→ YOUR ASSIGNMENT:
Set down exactly the lines below, starting at the one that contains "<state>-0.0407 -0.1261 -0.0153" and ending at the one that contains "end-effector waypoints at", with both of those lines included and nothing else.
[STORED DATA Boundary: Start]
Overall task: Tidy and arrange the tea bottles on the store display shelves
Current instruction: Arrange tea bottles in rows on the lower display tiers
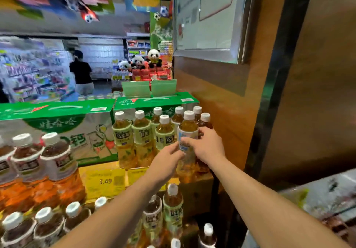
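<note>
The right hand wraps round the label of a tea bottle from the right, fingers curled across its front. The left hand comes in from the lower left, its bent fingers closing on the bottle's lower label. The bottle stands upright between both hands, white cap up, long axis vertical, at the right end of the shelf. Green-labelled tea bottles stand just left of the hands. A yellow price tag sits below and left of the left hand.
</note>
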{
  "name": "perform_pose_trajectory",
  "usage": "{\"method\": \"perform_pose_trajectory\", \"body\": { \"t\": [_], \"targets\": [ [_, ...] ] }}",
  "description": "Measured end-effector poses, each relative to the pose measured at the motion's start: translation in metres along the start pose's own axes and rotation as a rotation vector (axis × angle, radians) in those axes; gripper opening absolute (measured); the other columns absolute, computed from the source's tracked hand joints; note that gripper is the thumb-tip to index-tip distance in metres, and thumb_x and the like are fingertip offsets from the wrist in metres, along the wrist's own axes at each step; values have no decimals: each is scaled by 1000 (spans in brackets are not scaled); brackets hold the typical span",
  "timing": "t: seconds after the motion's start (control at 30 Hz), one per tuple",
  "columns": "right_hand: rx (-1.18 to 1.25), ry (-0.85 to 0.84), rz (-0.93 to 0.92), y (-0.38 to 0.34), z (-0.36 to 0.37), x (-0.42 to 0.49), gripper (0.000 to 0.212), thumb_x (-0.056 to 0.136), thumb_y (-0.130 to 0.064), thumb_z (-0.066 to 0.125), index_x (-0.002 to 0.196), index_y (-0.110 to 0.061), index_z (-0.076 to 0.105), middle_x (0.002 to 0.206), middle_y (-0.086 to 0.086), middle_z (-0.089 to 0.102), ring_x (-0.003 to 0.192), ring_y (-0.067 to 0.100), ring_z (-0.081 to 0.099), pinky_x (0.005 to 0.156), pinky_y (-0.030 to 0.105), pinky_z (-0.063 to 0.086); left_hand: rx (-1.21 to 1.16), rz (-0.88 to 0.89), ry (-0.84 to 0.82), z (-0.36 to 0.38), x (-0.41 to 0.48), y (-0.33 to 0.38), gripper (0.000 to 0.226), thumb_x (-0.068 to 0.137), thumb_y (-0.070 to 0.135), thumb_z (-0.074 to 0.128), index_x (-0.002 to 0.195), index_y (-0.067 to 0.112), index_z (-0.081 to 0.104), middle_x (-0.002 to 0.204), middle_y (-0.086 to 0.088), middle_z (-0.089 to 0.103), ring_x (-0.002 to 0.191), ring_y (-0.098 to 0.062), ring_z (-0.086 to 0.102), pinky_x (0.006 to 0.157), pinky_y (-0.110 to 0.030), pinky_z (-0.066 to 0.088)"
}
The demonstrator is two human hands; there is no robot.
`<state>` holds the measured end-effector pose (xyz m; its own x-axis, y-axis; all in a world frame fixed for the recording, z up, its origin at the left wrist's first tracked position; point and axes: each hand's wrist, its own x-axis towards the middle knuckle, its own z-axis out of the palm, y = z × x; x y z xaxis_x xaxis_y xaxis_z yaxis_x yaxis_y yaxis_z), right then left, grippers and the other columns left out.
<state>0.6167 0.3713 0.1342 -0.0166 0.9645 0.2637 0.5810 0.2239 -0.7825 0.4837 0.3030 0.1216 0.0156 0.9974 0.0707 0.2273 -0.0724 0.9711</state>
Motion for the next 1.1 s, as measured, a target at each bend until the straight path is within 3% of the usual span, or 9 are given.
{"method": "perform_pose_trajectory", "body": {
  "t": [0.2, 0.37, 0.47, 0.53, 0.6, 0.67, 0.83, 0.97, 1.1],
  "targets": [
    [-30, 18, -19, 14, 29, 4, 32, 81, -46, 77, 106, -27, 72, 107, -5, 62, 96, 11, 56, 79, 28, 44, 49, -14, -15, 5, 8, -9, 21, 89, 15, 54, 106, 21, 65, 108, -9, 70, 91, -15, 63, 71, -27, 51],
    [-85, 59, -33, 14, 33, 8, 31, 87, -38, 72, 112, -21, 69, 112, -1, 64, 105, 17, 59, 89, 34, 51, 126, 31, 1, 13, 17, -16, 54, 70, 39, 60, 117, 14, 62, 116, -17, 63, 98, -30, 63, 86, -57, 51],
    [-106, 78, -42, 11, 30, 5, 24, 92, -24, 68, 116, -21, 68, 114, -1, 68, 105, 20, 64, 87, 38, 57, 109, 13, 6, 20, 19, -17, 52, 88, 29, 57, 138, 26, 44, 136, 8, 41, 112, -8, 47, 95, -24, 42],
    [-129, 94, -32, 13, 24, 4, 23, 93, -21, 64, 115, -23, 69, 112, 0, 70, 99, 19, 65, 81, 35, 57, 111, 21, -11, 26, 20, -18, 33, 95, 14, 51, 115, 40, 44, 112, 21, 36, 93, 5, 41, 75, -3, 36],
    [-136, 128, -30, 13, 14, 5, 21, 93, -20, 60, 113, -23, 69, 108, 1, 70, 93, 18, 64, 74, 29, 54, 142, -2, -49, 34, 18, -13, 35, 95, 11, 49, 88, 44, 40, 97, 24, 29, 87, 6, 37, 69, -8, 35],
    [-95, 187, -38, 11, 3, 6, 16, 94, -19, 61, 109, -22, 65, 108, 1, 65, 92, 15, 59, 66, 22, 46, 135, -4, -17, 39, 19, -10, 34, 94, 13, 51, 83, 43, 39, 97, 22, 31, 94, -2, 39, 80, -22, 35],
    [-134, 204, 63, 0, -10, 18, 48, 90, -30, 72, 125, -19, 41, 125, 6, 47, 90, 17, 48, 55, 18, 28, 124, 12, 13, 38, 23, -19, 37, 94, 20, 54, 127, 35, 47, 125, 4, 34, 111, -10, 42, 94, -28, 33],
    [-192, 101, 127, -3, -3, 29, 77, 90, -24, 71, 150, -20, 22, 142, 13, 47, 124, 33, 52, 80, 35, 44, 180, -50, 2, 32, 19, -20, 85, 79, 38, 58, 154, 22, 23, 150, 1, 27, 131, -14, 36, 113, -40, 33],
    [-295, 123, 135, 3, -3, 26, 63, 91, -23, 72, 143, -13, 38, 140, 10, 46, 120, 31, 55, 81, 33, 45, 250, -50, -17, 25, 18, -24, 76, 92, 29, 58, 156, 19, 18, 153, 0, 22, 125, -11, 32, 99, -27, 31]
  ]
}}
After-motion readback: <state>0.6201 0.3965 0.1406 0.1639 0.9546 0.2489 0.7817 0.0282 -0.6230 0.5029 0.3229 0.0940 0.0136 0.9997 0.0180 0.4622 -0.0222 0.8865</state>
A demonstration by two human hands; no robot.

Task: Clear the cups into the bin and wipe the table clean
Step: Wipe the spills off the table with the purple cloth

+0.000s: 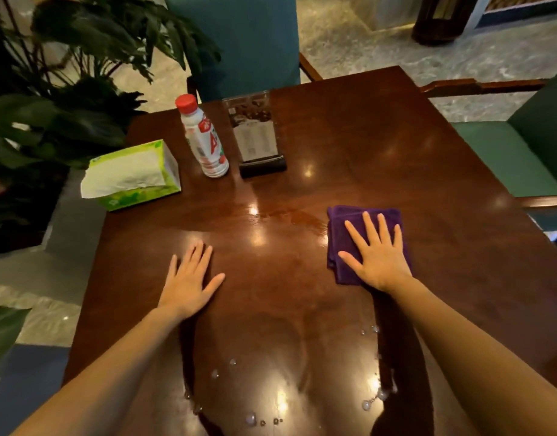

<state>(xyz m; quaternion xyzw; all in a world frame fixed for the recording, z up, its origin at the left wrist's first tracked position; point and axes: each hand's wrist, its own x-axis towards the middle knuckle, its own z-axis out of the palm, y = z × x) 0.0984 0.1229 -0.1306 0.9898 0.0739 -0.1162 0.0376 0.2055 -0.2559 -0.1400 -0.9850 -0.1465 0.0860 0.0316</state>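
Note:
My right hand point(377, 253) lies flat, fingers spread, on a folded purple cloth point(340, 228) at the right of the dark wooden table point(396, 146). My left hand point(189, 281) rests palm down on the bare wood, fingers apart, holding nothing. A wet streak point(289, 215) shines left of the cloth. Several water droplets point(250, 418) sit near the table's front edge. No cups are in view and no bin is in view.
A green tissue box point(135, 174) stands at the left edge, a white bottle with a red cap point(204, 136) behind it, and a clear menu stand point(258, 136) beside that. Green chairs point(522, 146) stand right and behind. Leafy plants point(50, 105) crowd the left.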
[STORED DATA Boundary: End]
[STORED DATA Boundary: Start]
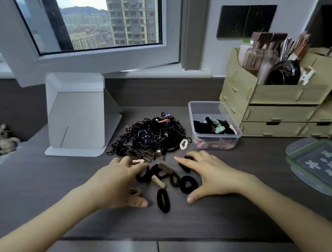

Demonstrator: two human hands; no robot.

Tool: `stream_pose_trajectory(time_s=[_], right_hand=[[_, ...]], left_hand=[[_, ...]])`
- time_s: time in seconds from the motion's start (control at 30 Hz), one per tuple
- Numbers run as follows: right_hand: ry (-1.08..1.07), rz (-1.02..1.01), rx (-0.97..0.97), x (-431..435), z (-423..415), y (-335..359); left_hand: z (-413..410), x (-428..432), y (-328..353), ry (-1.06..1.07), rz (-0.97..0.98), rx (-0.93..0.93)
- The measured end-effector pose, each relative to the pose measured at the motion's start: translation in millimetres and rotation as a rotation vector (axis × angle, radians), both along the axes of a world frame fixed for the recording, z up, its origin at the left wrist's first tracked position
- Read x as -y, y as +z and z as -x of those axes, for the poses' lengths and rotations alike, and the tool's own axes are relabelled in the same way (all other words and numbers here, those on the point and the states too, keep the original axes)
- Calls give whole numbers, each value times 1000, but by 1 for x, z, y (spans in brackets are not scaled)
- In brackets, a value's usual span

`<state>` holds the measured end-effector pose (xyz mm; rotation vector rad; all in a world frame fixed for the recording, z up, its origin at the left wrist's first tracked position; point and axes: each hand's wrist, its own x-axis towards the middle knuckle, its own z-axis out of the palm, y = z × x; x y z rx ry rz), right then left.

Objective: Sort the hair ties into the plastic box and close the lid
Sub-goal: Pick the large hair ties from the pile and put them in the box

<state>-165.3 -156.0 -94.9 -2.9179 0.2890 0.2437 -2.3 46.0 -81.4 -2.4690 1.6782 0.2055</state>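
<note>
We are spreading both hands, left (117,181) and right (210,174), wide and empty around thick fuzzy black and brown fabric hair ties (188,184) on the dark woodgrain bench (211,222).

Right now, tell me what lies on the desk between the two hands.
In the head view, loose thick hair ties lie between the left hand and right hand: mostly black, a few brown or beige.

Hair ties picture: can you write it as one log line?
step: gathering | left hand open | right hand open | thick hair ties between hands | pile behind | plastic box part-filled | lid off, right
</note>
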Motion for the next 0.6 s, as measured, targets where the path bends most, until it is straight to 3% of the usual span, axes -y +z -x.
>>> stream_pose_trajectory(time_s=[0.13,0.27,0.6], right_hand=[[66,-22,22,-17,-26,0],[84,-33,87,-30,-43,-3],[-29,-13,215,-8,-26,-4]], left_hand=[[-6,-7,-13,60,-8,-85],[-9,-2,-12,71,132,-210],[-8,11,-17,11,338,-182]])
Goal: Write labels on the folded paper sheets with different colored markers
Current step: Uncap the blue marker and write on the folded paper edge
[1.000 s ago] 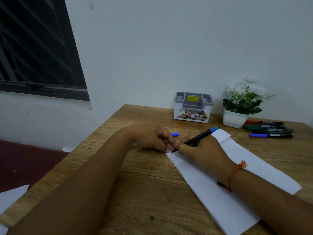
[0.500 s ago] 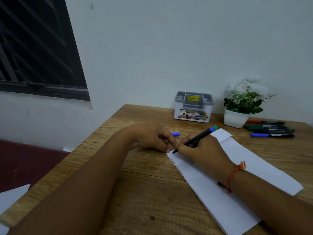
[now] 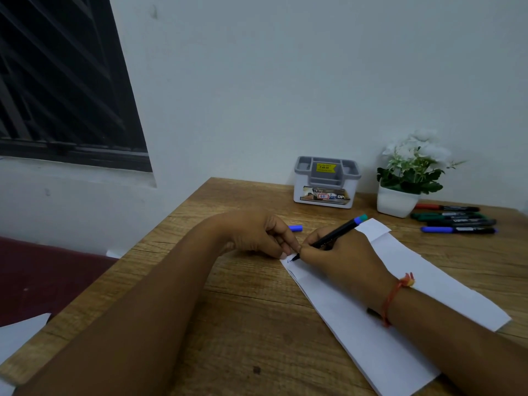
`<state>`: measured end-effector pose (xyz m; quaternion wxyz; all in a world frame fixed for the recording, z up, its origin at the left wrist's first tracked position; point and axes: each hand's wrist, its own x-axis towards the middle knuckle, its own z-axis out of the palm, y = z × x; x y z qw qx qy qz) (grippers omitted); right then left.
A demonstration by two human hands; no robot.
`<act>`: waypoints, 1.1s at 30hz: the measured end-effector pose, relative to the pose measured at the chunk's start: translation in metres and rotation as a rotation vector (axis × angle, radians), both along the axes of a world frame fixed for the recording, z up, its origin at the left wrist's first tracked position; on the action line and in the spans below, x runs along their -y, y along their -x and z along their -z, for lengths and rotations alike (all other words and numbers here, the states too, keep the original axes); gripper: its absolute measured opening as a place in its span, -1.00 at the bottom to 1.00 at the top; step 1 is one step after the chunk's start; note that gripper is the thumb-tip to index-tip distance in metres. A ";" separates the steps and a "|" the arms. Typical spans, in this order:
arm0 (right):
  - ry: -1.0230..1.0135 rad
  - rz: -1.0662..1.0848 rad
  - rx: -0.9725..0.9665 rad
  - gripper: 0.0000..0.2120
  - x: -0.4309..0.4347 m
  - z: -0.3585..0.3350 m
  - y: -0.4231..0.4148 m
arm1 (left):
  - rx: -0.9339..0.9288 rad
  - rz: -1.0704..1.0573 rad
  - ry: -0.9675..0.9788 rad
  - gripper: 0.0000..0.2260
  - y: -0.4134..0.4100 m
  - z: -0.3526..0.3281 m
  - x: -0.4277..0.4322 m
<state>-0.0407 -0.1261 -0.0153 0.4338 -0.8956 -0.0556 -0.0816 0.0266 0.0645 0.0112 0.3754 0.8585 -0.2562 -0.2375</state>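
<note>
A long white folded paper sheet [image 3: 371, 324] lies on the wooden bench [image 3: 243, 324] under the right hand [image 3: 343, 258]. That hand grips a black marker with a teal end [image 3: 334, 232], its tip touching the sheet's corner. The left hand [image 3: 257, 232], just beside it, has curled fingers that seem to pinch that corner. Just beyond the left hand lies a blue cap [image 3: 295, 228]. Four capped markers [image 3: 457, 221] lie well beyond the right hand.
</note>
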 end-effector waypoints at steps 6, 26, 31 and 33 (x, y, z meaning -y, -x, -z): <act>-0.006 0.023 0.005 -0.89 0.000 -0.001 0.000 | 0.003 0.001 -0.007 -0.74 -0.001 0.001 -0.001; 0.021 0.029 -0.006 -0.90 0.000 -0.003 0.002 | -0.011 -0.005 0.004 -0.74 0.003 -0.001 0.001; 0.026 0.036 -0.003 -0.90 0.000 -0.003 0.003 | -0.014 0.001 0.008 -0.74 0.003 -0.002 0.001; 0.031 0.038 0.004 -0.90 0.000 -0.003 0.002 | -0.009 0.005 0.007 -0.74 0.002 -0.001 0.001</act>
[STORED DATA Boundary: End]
→ WRITTEN SOLUTION:
<state>-0.0407 -0.1261 -0.0153 0.4338 -0.8956 -0.0556 -0.0816 0.0266 0.0645 0.0112 0.3754 0.8585 -0.2562 -0.2375</state>
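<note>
A long white folded paper sheet [image 3: 371, 324] lies on the wooden bench [image 3: 243, 324] under the right hand [image 3: 343, 258]. That hand grips a black marker with a teal end [image 3: 334, 232], its tip touching the sheet's corner. The left hand [image 3: 257, 232], just beside it, has curled fingers that seem to pinch that corner. Just beyond the left hand lies a blue cap [image 3: 295, 228]. Four capped markers [image 3: 457, 221] lie well beyond the right hand.
</note>
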 end-effector waypoints at steps 6, 26, 31 and 33 (x, y, z meaning -y, -x, -z): <act>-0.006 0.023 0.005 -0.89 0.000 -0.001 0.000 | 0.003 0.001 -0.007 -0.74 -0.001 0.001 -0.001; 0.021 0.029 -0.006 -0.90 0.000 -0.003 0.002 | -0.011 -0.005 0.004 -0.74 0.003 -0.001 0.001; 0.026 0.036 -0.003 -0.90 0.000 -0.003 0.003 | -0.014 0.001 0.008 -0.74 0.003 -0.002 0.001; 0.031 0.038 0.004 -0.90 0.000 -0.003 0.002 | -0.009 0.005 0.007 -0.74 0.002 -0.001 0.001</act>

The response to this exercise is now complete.